Some additional quotes from the source material:
“I think it’s amazing,” AMD gaming marketing boss Frank Azor tells me, discussing IDC’s numbers for handheld gaming PCs. “This didn’t exist three years ago; we went from nothing, zero, to incremental category creation in the millions of units.”
But out of those 6 million shipments, the lion’s share have been the Steam Deck itself, according to IDC’s estimates. All of the 2022 shipments are the Steam Deck, and Ward tells me upwards of 50 percent of the 2023 shipments and 48 percent of the 2024 shipments are the Deck as well. Doing the math, Valve has now shipped upwards of 3.7 million Steam Decks and has quite possibly crossed 4 million by now.

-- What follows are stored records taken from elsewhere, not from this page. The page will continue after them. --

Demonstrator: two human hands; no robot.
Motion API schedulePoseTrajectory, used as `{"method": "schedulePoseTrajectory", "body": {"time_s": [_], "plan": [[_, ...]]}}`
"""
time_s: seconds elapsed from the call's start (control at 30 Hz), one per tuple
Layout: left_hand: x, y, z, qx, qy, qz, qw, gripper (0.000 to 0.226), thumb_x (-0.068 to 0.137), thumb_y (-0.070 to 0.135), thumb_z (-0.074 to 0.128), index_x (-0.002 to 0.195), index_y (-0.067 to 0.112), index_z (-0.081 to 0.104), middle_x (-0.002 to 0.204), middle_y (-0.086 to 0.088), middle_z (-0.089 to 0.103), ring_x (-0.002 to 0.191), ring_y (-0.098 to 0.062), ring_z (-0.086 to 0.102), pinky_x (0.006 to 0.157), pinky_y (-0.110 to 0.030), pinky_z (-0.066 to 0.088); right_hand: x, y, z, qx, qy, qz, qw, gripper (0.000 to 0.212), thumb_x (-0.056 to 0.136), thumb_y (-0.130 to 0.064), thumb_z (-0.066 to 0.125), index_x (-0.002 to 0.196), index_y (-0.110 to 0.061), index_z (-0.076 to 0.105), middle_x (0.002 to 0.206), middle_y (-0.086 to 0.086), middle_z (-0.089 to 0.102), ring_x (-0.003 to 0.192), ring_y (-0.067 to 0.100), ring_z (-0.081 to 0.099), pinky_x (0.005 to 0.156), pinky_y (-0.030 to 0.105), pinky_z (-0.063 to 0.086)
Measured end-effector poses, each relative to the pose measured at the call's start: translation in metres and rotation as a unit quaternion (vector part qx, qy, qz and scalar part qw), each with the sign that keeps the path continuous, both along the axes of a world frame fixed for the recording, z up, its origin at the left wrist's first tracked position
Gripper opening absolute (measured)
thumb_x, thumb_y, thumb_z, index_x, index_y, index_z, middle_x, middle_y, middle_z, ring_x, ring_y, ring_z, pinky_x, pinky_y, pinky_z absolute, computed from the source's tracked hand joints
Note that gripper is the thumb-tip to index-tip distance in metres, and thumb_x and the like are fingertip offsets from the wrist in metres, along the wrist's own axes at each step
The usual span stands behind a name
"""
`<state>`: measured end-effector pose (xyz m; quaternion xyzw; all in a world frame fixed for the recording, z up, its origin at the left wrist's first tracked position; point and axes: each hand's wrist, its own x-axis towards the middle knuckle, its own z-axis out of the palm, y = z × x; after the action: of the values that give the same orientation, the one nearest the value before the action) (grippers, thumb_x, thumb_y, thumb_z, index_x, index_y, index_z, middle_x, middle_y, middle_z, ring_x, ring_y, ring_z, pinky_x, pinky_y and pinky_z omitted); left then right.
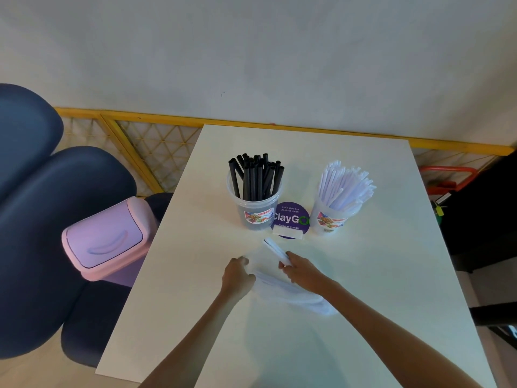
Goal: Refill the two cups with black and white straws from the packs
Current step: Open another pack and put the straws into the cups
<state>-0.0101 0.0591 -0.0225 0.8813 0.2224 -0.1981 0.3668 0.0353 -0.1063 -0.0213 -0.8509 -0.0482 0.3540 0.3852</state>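
Observation:
Two clear plastic cups stand at the back of the white table (363, 303). The left cup (253, 212) holds several black straws (256, 175); the right cup (328, 219) holds several white straws (345, 186). Nearer me lies a clear plastic pack (291, 289) of white straws. My left hand (236, 275) grips the pack's open end. My right hand (302, 271) holds a small bunch of white straws (275, 249) that point up and away from the pack's mouth.
A round purple "ClayGo" sticker (291, 219) lies on the table between the cups. A pink swing-lid bin (107, 238) stands left of the table on a dark blue seat (42, 219). A yellow lattice rail (156, 144) runs behind.

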Motion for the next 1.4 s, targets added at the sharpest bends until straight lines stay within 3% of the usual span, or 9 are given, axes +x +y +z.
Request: {"method": "schedulePoseTrajectory", "body": {"time_s": [0.2,0.33,0.5,0.7,0.87,0.97,1.07,1.2,1.4], "plan": [[0.008,-0.015,0.027,0.094,-0.137,-0.044,0.985,0.036,0.089,0.017,0.055,0.124,0.011,0.054,0.139,-0.01,0.036,0.13,-0.027,0.033,0.101,-0.03,0.033,0.009,0.003,0.026,0.163,0.013,-0.13,0.978,0.019,0.086,-0.002,0.043,0.077,-0.017,0.049,0.063,0.002,0.04,0.058,0.013,0.038,0.054,0.022,0.036],[0.024,-0.036,0.06,-0.038,-0.29,-0.001,0.956,0.021,0.089,0.017,0.057,0.108,0.008,0.06,0.107,-0.003,0.06,0.102,-0.019,0.057,0.084,-0.023,0.044,0.017,0.007,0.039,0.226,-0.026,-0.173,0.958,0.023,0.09,0.004,0.037,0.081,-0.013,0.048,0.064,0.002,0.041,0.055,0.015,0.041,0.053,0.026,0.039],[0.048,-0.068,0.094,-0.204,-0.252,0.045,0.945,0.024,0.087,0.027,0.062,0.105,0.016,0.05,0.087,-0.002,0.064,0.068,0.003,0.059,0.054,-0.005,0.043,0.017,0.012,0.057,0.233,-0.129,-0.157,0.951,0.017,0.094,-0.006,0.036,0.093,-0.005,0.053,0.062,-0.003,0.05,0.053,0.012,0.044,0.051,0.026,0.038],[0.069,-0.088,0.097,-0.185,-0.245,0.047,0.95,0.021,0.096,0.025,0.047,0.091,0.004,0.047,0.082,-0.005,0.055,0.078,-0.018,0.053,0.068,-0.021,0.037,0.014,0.004,0.075,0.099,-0.226,-0.109,0.963,0.042,0.088,-0.014,0.045,0.127,-0.001,0.043,0.1,0.009,0.061,0.095,0.03,0.06,0.078,0.041,0.048],[0.08,-0.085,0.097,-0.238,-0.175,0.093,0.951,0.023,0.098,0.025,0.04,0.084,0.009,0.045,0.074,-0.005,0.052,0.072,-0.02,0.051,0.062,-0.026,0.04,0.018,-0.005,0.088,0.126,-0.106,-0.114,0.98,0.031,0.092,-0.007,0.045,0.123,-0.004,0.039,0.073,0.001,0.051,0.055,0.014,0.049,0.049,0.025,0.04],[0.087,-0.077,0.102,-0.345,-0.122,0.117,0.923,0.024,0.099,0.028,0.036,0.082,0.015,0.045,0.09,-0.014,0.066,0.068,-0.023,0.056,0.048,-0.024,0.042,0.017,-0.017,0.103,0.248,0.018,-0.149,0.957,0.017,0.097,-0.021,0.047,0.112,-0.014,0.048,0.066,0.004,0.049,0.045,0.014,0.047,0.041,0.022,0.041],[0.089,-0.075,0.109,-0.435,-0.086,0.128,0.887,0.025,0.101,0.028,0.034,0.083,0.015,0.045,0.08,-0.008,0.072,0.073,-0.024,0.063,0.052,-0.023,0.047,0.014,-0.03,0.11,0.294,0.11,-0.179,0.932,0.031,0.098,-0.041,0.041,0.097,-0.013,0.054,0.065,0.003,0.055,0.044,0.011,0.048,0.043,0.021,0.042],[0.093,-0.086,0.115,-0.441,-0.082,0.085,0.89,0.035,0.101,0.029,0.035,0.087,0.01,0.06,0.077,-0.006,0.072,0.071,-0.023,0.065,0.059,-0.029,0.049,0.012,-0.04,0.109,0.347,0.134,-0.217,0.903,0.032,0.1,-0.037,0.038,0.103,-0.009,0.051,0.064,0.002,0.051,0.039,0.008,0.043,0.041,0.018,0.037],[0.103,-0.101,0.122,-0.443,-0.073,0.047,0.892,0.04,0.099,0.029,0.041,0.095,-0.002,0.065,0.102,-0.022,0.068,0.06,-0.032,0.057,0.04,-0.028,0.043,0.012,-0.057,0.111,0.351,0.065,-0.253,0.899,0.026,0.101,-0.033,0.038,0.103,-0.011,0.054,0.064,0.003,0.054,0.041,0.01,0.044,0.041,0.02,0.037]]}}
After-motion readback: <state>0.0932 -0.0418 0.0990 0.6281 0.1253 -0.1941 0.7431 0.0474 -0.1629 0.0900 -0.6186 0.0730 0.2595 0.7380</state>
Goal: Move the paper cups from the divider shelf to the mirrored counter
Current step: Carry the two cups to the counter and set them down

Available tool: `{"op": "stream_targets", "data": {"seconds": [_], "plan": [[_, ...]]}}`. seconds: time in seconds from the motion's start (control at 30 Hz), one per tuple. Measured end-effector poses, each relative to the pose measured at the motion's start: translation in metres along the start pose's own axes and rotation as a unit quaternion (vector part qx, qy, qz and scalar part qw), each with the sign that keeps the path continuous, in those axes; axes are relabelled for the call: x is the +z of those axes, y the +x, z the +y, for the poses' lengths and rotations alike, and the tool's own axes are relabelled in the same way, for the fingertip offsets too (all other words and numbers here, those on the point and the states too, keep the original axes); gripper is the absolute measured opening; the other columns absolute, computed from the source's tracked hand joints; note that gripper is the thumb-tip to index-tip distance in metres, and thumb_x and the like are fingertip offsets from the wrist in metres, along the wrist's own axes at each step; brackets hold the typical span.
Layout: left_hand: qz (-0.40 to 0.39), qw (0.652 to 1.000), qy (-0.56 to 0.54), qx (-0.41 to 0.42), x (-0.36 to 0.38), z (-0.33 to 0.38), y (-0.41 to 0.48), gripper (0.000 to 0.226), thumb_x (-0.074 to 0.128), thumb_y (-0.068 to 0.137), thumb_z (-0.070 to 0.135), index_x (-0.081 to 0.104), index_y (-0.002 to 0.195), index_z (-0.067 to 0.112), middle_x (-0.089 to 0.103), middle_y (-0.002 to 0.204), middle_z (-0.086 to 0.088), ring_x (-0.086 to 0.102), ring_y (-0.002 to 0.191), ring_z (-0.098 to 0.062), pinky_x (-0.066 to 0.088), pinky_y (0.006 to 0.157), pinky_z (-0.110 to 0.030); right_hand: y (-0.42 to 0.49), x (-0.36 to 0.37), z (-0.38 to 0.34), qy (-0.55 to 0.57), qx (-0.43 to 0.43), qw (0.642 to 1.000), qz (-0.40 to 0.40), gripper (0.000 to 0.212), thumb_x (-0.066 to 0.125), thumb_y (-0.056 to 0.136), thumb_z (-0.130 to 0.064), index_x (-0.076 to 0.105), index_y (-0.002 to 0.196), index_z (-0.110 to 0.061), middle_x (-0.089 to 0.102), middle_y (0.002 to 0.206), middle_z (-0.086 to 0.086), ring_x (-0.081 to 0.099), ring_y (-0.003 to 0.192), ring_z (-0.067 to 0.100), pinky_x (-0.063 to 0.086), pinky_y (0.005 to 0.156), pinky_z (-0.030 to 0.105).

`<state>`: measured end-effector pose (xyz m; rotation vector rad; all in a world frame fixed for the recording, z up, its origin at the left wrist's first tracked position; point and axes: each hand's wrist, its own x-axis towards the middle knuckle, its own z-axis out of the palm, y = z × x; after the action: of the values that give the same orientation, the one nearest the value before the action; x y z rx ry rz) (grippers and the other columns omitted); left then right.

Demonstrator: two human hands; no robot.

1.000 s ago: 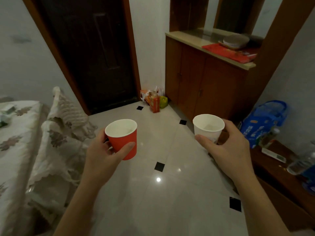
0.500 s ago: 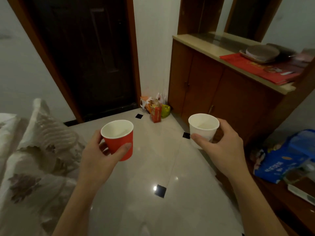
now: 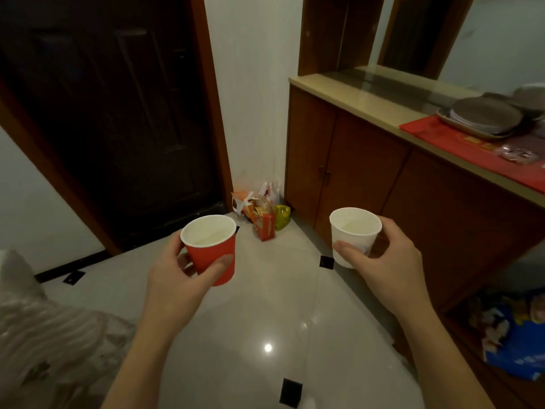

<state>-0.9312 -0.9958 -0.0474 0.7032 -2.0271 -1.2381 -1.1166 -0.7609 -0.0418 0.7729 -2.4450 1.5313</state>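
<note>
Mirrored counter (image 3: 348, 91) nearer than before; red cup (image 3: 213, 256) in left hand (image 3: 174, 278), white cup (image 3: 354, 236) in right hand (image 3: 393, 268), over tiled floor (image 3: 265, 308).

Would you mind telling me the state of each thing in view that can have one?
Red cup, upright, gripped by the left hand, in the air.
White cup, upright, gripped by the right hand, in the air.
Counter, no cup on it in view.
Door, shut.
Cabinet doors, shut.
Plates, stacked.
</note>
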Motion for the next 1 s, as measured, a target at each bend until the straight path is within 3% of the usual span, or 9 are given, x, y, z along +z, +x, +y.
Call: {"op": "stream_targets", "data": {"seconds": [0.2,0.33,0.5,0.8,1.0], "plan": [[-0.002,1.000,0.002,0.028,0.036,-0.024,0.106,0.072,0.073,0.061,0.053,0.043,0.124,0.041,0.049,0.109,0.032,0.053,0.096,0.019,0.042,0.059,0.002,0.089,0.045,0.036,-0.004,-0.001,1.000,0.012,0.065,0.064,0.058,-0.077,0.042,0.114,-0.054,0.046,0.100,-0.043,0.042,0.101,-0.025,0.039,0.056,0.001],[0.002,0.999,0.001,0.050,0.068,-0.028,0.189,0.065,0.074,0.065,0.049,0.045,0.123,0.041,0.051,0.109,0.031,0.049,0.096,0.025,0.042,0.063,0.003,0.172,0.065,0.058,0.001,0.009,1.000,0.020,0.070,0.065,0.057,-0.075,0.046,0.118,-0.047,0.047,0.102,-0.037,0.051,0.097,-0.003,0.039,0.069,0.011],[0.017,0.998,-0.010,0.068,0.111,-0.021,0.296,0.062,0.074,0.065,0.051,0.048,0.120,0.041,0.056,0.106,0.030,0.052,0.096,0.023,0.042,0.064,0.002,0.276,0.074,0.080,-0.018,-0.001,0.999,0.041,0.076,0.066,0.060,-0.070,0.052,0.125,-0.034,0.054,0.110,-0.019,0.050,0.104,0.005,0.039,0.071,0.014],[-0.012,0.998,-0.028,0.055,0.181,-0.034,0.424,0.064,0.077,0.065,0.046,0.053,0.123,0.035,0.060,0.114,0.020,0.060,0.100,0.003,0.049,0.075,-0.019,0.396,0.105,0.124,-0.026,0.015,0.999,0.044,0.072,0.069,0.062,-0.067,0.049,0.125,-0.038,0.051,0.107,-0.023,0.048,0.096,-0.007,0.037,0.070,0.010],[-0.051,0.996,-0.046,0.055,0.232,-0.057,0.510,0.065,0.078,0.065,0.045,0.055,0.124,0.030,0.063,0.113,0.016,0.061,0.101,0.003,0.051,0.068,-0.009,0.467,0.132,0.161,-0.052,0.049,0.995,0.063,0.080,0.065,0.059,-0.076,0.048,0.127,-0.037,0.051,0.111,-0.020,0.049,0.105,0.005,0.043,0.075,0.017]]}}
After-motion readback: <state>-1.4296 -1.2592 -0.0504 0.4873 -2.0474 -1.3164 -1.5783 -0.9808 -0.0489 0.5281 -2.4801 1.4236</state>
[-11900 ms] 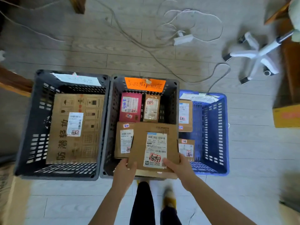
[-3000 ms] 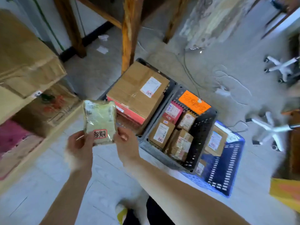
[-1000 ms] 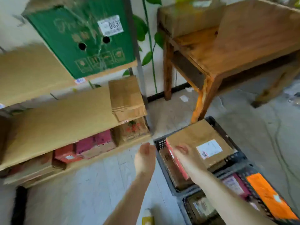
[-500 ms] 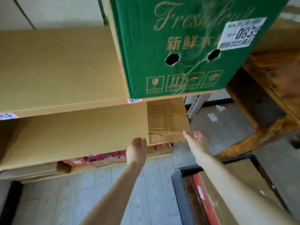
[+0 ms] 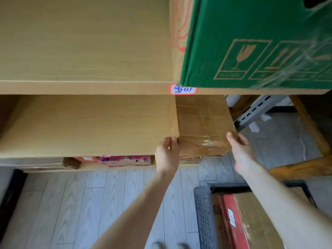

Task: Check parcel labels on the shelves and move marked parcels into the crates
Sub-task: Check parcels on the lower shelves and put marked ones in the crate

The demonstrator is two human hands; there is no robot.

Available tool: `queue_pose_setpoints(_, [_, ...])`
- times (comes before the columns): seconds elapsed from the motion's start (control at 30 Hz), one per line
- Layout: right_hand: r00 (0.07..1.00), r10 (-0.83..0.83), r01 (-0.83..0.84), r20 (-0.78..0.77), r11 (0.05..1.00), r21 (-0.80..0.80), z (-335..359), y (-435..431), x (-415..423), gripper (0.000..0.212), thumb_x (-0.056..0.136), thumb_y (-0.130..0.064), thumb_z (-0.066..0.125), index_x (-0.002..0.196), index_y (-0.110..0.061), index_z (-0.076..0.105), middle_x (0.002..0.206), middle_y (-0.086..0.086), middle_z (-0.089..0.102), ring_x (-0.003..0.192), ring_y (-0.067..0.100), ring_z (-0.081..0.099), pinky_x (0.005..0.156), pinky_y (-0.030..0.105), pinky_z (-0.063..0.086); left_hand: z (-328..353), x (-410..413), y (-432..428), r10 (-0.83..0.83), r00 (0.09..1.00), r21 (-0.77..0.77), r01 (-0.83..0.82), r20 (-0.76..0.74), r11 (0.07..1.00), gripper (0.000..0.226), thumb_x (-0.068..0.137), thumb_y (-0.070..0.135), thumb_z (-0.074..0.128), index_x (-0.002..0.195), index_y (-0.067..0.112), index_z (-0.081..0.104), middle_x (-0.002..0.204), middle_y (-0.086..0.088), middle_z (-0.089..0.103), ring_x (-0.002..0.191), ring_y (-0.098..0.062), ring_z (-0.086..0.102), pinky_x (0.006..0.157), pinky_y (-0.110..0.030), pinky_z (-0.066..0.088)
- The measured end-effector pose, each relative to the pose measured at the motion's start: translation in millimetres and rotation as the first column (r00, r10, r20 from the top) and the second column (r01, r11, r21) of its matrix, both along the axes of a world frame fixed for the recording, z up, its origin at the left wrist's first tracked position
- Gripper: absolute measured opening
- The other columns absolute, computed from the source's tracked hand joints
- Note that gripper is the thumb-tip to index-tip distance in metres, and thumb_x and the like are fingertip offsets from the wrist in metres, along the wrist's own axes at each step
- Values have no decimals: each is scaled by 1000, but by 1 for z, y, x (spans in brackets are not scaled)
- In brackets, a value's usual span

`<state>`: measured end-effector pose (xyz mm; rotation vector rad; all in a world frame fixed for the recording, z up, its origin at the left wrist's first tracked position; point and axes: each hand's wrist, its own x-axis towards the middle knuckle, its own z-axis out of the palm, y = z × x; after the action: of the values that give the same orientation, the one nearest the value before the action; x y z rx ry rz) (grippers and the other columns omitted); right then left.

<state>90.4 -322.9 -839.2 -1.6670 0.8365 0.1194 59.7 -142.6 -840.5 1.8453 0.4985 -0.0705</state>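
Nearest me, below my right forearm, the dark crate [image 5: 204,218] holds a large brown carton with a red edge [image 5: 251,223] and a small label; it fills what I see of the crate. Ahead of that, both my hands are on the taped brown parcel [image 5: 203,123] at the right end of the middle shelf [image 5: 86,123]. My left hand [image 5: 168,155] presses flat against the parcel's left front corner, fingers spread rather than curled. My right hand [image 5: 240,151] lies open along its right side, thumb on the top edge. I am bracing it between two palms, not clenching it, and it sits on the board. No label shows on the faces I can see.

Under my left hand, on the lowest shelf, pink and red boxes [image 5: 124,159] lie in a row. Above my hands, the upper shelf edge carries a small handwritten tag [image 5: 183,89], and farther up stands the big green fruit box [image 5: 251,42].

Half a second ago my hands were only nearing this parcel, short of touching it; now both are in contact. Three seconds ago I held a small padded packet, which is gone from my hands.
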Motion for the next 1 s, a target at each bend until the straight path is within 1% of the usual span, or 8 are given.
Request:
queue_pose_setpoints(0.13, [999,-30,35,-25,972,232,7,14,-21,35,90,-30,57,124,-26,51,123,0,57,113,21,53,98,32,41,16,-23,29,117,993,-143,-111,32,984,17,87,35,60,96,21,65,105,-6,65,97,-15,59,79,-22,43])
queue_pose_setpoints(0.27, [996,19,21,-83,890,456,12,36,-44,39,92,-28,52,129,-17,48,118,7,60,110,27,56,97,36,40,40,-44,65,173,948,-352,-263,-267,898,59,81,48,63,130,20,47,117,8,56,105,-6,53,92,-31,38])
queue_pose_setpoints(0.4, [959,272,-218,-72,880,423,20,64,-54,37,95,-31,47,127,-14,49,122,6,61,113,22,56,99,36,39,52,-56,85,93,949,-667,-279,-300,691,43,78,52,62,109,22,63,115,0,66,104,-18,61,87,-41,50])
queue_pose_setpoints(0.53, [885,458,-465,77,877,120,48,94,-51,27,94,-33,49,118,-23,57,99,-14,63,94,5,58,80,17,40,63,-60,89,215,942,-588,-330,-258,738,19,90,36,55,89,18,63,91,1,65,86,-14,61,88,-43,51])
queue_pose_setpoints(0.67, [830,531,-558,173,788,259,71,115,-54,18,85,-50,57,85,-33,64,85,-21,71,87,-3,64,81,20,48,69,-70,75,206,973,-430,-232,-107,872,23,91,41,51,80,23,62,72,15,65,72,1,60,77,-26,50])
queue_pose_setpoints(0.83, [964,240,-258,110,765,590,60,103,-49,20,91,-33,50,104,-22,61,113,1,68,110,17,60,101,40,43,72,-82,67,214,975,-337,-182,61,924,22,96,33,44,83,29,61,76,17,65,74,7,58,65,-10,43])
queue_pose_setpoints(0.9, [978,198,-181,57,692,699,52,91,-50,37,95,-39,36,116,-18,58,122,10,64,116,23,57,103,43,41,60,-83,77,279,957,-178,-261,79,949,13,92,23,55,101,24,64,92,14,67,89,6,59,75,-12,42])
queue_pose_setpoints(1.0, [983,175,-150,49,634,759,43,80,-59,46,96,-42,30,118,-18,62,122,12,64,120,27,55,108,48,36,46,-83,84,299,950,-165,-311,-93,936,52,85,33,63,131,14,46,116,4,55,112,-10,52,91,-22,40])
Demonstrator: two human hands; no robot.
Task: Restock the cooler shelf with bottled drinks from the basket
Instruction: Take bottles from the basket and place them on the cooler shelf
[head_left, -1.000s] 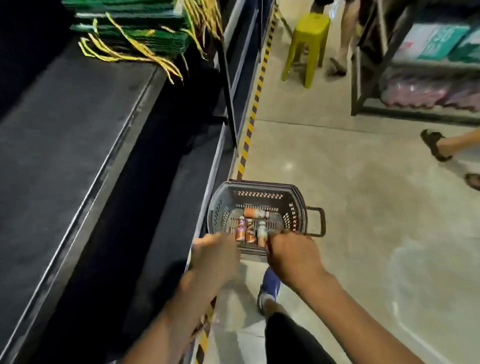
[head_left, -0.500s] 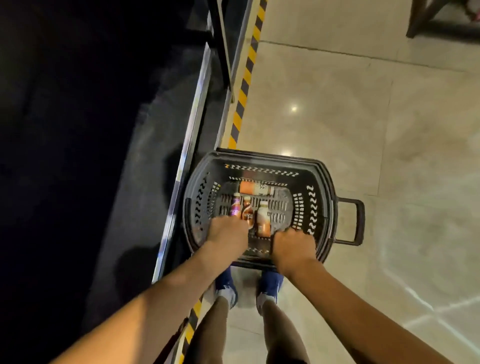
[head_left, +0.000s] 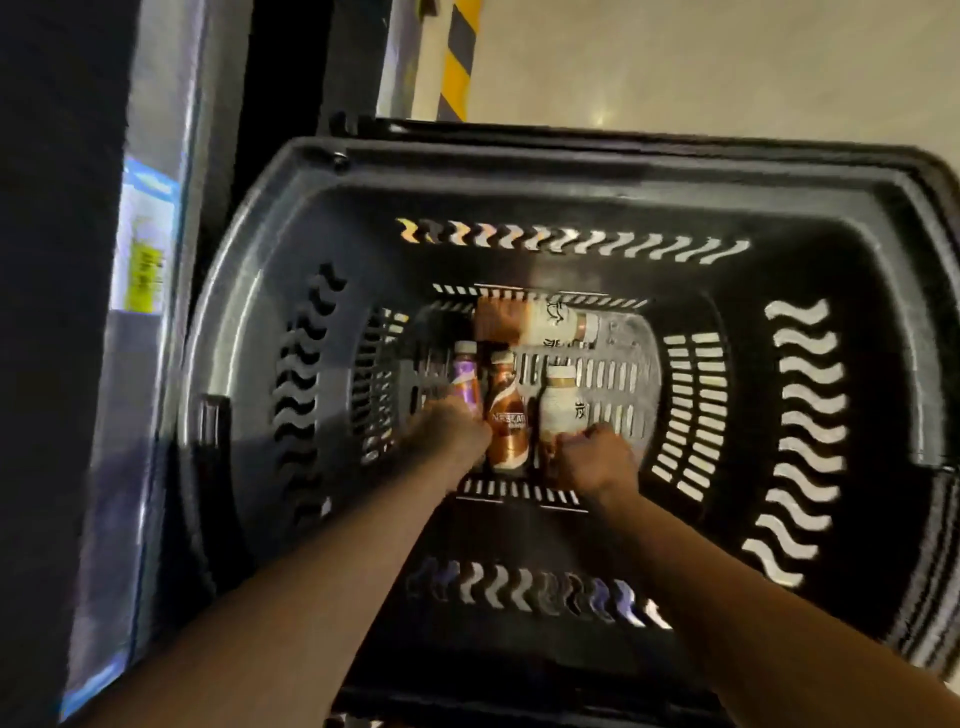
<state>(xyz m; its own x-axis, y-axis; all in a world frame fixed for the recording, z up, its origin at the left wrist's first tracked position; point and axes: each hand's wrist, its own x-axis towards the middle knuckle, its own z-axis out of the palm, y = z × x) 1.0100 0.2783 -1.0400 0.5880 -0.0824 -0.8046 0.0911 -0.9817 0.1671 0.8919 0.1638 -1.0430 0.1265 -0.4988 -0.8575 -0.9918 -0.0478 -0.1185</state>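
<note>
A black plastic basket (head_left: 519, 156) stands on the floor below me with several small bottles on its bottom. A purple bottle (head_left: 464, 376), a brown coffee bottle (head_left: 506, 415) and a white bottle (head_left: 558, 400) lie side by side, caps pointing away from me. Another brown-and-white bottle (head_left: 535, 325) lies crosswise beyond them. My left hand (head_left: 449, 439) is curled over the lower part of the purple bottle. My right hand (head_left: 597, 462) is curled round the bottom of the white bottle, hiding its base. The frame is blurred.
The cooler's grey shelf edge (head_left: 156, 395) runs down the left side, right against the basket, with a yellow price label (head_left: 145, 275) on it. Yellow-and-black floor tape (head_left: 457, 62) and beige tiled floor (head_left: 727, 62) lie beyond the basket.
I have bent down much closer to the basket. Both hands moved from the basket's near side down onto the bottles at the bottom.
</note>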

With as few as 2 million Windows handhelds shipping in two years, it’s not a huge surprise that AMD and Intel aren’t spending big on more custom chips like the one that’s still working perfectly well for the Steam Deck — particularly if the rumors are true that early Windows handheld buyers returned their purchases at unusually high rates. (Anecdotally, I’ve seen lots of open-box stock of the Asus ROG Ally when I’ve looked at Best Buy online and in-person.)